- WORK INSTRUCTION
Go through the listing below and say how many lines include "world". Give the number by itself.

[Opening DATASET EXCERPT section]

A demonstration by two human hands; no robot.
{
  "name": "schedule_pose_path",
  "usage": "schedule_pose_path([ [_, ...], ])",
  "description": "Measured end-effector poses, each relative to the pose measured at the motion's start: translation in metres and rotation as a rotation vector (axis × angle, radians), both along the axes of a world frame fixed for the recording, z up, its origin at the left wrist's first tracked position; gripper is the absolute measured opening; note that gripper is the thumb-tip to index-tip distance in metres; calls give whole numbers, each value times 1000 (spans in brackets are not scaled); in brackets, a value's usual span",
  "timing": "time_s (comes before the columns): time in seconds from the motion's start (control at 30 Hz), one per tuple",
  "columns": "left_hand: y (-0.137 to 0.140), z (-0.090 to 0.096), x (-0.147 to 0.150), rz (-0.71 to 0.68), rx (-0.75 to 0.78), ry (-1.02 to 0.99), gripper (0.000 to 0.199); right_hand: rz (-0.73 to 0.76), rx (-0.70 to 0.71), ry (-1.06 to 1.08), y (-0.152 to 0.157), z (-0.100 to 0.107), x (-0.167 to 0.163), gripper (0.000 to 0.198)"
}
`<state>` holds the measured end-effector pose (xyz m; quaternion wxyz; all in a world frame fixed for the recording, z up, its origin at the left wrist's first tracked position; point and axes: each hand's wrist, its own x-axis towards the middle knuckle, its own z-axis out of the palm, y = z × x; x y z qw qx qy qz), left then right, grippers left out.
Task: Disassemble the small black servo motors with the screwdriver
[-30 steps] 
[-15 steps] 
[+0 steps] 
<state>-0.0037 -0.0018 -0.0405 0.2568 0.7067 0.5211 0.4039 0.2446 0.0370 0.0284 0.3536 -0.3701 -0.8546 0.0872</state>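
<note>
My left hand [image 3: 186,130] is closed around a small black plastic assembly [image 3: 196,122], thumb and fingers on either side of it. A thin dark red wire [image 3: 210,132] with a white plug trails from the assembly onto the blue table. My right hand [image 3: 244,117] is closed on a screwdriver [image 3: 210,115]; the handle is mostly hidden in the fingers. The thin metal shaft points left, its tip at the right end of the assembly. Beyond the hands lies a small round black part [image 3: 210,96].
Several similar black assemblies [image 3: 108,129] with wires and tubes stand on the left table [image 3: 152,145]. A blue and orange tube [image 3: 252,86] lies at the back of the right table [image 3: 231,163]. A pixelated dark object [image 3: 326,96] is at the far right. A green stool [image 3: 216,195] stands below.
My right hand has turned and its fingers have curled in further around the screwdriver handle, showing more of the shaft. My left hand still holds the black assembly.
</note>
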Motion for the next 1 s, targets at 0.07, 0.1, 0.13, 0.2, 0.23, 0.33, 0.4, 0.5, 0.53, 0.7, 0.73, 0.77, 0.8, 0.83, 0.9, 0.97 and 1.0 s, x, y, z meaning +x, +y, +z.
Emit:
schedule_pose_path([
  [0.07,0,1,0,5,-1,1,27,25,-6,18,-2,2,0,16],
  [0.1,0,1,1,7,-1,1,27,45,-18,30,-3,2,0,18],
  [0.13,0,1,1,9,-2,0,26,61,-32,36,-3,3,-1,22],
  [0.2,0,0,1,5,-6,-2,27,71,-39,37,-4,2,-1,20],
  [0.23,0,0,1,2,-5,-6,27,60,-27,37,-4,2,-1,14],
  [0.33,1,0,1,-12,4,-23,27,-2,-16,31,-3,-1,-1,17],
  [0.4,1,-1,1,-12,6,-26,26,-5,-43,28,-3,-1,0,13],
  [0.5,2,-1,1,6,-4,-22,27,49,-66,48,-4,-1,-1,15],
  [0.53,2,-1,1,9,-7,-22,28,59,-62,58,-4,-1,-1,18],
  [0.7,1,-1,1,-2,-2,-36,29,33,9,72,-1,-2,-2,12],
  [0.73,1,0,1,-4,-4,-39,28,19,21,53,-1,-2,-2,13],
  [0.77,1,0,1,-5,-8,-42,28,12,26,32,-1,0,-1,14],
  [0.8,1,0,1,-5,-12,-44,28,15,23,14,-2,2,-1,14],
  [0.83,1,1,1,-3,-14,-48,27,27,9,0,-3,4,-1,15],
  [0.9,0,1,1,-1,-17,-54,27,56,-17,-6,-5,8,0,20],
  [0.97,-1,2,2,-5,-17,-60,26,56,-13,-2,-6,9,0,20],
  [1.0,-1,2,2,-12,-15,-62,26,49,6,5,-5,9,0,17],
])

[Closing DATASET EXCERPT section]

- EXERCISE SOLUTION
2